EXERCISE PROMPT: Write down exactly the lines from the one with "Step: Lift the" to the end of the data, first and last included, and no others.

────────

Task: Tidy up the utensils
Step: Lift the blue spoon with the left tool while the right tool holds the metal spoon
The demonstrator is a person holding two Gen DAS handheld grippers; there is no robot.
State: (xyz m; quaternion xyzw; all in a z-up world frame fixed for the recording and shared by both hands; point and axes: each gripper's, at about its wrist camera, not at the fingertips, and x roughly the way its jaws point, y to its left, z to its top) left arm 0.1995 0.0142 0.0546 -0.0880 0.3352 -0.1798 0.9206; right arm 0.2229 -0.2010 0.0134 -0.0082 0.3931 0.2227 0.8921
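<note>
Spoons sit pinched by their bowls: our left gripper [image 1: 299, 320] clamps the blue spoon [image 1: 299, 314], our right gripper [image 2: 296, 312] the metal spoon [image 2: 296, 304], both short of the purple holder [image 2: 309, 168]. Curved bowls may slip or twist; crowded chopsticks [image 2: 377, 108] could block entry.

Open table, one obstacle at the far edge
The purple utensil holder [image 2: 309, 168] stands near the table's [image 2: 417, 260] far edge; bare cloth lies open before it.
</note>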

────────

REPLY:
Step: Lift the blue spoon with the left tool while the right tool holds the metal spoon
The demonstrator is a person holding two Gen DAS handheld grippers; there is no robot.
State: (xyz m; quaternion xyzw; all in a z-up world frame fixed for the recording and shared by both hands; point and axes: each gripper's, at about its wrist camera, not at the fingertips, and x roughly the way its jaws point, y to its left, z to its top) left arm 0.1995 0.0142 0.0546 -0.0880 0.3352 -0.1798 0.9206; right arm 0.2229 -0.2010 0.0134 -0.0082 0.3931 0.2227 0.8921
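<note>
Spoons sit pinched by their bowls: our left gripper [image 1: 299, 320] clamps the blue spoon [image 1: 299, 314], our right gripper [image 2: 296, 312] the metal spoon [image 2: 296, 304], both short of the purple holder [image 2: 309, 168]. Curved bowls may slip or twist; crowded chopsticks [image 2: 377, 108] could block entry.

Open table, one obstacle at the far edge
The purple utensil holder [image 2: 309, 168] stands near the table's [image 2: 417, 260] far edge; bare cloth lies open before it.
</note>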

The output for this exercise is now complete.